───── Available data ─────

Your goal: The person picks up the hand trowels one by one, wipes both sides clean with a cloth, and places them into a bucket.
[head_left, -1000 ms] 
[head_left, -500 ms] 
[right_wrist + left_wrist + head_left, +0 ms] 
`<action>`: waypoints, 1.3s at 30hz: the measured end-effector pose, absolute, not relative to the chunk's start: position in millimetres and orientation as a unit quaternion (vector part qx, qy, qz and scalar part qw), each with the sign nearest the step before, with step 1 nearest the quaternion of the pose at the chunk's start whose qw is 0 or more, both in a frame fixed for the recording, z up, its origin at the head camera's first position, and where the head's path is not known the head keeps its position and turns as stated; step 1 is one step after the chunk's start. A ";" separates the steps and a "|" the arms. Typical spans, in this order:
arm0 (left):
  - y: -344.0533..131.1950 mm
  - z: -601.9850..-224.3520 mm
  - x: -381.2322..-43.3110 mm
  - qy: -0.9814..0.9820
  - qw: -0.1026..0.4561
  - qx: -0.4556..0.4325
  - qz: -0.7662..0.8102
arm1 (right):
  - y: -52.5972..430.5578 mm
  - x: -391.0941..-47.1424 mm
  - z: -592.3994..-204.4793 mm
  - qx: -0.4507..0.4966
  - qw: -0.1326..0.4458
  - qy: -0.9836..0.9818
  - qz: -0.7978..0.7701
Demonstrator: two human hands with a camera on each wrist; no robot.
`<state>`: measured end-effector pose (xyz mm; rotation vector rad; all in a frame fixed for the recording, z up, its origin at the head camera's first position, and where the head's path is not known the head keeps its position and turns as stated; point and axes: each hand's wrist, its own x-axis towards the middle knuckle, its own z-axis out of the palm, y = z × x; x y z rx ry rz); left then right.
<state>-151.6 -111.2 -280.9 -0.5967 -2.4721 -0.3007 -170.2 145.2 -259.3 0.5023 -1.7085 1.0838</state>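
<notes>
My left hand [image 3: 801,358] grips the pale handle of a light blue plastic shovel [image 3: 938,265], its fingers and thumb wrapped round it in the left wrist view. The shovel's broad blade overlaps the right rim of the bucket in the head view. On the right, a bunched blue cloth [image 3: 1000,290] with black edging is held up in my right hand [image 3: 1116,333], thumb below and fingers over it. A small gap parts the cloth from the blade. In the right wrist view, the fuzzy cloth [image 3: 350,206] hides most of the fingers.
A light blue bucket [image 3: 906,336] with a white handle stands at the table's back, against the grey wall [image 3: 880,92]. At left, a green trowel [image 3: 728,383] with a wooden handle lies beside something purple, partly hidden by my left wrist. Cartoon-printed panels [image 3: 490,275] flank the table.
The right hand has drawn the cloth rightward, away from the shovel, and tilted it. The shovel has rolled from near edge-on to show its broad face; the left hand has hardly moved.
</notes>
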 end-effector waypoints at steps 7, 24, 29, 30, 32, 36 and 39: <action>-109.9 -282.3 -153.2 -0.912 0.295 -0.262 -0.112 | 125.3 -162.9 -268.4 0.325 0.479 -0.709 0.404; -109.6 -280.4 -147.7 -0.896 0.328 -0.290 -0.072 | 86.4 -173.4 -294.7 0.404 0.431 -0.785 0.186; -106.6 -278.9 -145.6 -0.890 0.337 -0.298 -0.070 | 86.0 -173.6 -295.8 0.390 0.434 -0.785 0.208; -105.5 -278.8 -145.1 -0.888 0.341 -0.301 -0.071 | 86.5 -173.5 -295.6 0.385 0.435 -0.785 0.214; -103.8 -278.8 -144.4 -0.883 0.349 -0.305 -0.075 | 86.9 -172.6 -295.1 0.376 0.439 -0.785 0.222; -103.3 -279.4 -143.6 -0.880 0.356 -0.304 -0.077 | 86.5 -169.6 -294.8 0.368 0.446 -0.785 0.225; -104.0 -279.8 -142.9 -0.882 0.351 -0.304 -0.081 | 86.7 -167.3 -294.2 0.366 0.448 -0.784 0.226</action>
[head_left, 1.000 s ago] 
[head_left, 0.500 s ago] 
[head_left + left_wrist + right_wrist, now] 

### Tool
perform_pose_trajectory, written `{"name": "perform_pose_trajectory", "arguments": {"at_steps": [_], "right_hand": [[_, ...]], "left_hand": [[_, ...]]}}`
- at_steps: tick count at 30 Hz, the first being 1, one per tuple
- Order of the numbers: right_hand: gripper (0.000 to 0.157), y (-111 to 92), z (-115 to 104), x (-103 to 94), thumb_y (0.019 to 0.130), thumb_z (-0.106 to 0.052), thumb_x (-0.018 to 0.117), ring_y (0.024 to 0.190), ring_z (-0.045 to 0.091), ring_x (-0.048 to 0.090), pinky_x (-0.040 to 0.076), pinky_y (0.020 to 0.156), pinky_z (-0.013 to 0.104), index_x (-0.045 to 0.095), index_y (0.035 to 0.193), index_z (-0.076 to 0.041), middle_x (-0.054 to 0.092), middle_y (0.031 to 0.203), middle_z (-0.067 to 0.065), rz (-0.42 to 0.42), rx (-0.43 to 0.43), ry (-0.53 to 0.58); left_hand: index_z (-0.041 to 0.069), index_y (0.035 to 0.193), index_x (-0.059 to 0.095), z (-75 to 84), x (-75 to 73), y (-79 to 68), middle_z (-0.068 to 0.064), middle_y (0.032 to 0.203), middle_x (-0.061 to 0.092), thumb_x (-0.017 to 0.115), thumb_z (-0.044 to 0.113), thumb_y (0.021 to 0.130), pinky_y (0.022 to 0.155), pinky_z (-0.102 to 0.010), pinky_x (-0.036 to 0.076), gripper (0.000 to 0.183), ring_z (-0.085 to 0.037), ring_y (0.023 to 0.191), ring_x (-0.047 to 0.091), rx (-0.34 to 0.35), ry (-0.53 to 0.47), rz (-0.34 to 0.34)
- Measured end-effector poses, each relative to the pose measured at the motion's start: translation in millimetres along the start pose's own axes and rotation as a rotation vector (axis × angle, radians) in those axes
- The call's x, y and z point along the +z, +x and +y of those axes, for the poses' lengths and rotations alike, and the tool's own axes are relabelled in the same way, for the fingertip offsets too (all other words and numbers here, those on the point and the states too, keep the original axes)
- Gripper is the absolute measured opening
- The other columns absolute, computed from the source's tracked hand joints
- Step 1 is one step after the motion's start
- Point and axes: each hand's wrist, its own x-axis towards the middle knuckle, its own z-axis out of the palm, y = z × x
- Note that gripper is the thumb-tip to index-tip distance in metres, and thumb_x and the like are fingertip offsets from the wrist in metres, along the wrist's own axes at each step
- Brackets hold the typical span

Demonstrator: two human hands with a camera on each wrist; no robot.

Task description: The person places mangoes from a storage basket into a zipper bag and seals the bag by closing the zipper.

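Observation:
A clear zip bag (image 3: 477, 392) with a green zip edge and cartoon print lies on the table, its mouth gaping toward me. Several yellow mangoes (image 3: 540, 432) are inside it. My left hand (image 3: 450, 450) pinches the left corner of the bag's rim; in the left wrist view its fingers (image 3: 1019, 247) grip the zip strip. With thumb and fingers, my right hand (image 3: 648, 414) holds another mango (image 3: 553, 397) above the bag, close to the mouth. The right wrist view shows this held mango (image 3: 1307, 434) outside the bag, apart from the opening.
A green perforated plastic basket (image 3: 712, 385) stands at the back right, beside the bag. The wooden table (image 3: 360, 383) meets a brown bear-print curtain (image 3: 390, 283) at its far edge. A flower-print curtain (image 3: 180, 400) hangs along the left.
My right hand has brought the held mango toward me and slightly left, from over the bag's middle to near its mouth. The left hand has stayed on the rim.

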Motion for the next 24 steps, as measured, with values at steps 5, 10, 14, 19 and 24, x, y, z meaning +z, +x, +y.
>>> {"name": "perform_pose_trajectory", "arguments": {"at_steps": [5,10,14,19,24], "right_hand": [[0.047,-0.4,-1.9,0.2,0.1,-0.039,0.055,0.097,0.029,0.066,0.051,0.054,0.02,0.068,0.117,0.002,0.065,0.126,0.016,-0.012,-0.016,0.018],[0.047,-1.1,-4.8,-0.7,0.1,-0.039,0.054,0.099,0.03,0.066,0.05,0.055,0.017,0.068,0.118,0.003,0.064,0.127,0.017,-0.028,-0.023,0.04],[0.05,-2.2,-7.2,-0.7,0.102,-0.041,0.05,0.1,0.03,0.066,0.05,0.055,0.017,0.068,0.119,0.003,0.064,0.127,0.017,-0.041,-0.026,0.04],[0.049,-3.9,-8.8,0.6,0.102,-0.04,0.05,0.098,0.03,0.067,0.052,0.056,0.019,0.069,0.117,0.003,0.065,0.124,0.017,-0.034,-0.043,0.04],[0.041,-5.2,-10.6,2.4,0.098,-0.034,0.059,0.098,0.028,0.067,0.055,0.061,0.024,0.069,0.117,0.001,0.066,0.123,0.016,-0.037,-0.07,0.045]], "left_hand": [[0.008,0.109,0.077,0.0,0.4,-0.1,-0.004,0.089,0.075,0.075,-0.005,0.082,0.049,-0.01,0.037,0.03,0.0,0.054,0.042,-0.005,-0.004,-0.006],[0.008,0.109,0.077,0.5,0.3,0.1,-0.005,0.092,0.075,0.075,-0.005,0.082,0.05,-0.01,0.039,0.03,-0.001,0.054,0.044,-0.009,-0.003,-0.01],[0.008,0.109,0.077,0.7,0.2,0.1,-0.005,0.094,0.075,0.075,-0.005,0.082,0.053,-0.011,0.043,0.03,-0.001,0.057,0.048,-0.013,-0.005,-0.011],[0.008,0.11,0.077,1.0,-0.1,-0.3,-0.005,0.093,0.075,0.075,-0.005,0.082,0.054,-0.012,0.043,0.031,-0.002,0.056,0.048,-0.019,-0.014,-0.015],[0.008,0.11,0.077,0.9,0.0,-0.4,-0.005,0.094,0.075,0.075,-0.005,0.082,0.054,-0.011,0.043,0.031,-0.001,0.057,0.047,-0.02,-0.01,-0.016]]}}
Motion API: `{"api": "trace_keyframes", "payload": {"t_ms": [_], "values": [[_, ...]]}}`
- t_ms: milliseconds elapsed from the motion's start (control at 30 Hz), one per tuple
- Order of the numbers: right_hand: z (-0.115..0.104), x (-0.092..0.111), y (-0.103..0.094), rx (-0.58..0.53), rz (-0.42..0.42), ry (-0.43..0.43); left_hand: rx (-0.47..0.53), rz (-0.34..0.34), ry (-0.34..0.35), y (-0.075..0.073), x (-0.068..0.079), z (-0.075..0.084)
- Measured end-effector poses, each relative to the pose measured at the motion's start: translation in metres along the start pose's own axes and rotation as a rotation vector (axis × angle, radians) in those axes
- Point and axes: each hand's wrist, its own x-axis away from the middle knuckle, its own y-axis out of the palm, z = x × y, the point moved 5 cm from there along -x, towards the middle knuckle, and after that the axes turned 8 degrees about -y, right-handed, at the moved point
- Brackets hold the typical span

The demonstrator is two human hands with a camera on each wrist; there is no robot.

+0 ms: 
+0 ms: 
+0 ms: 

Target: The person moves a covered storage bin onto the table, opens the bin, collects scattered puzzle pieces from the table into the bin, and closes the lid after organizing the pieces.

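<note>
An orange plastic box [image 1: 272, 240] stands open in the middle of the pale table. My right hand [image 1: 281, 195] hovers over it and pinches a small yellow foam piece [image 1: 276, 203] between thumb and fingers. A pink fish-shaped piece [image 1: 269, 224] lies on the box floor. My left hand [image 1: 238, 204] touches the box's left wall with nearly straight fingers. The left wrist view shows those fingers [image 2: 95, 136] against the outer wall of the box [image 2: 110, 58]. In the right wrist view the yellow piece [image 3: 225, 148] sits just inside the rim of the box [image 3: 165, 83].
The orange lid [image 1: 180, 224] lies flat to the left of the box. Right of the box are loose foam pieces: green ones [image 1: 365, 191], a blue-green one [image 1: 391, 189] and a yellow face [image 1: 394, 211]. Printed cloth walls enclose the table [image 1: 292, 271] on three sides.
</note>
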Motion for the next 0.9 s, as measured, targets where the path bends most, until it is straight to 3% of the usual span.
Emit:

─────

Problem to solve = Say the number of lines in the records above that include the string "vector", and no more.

Written response = 4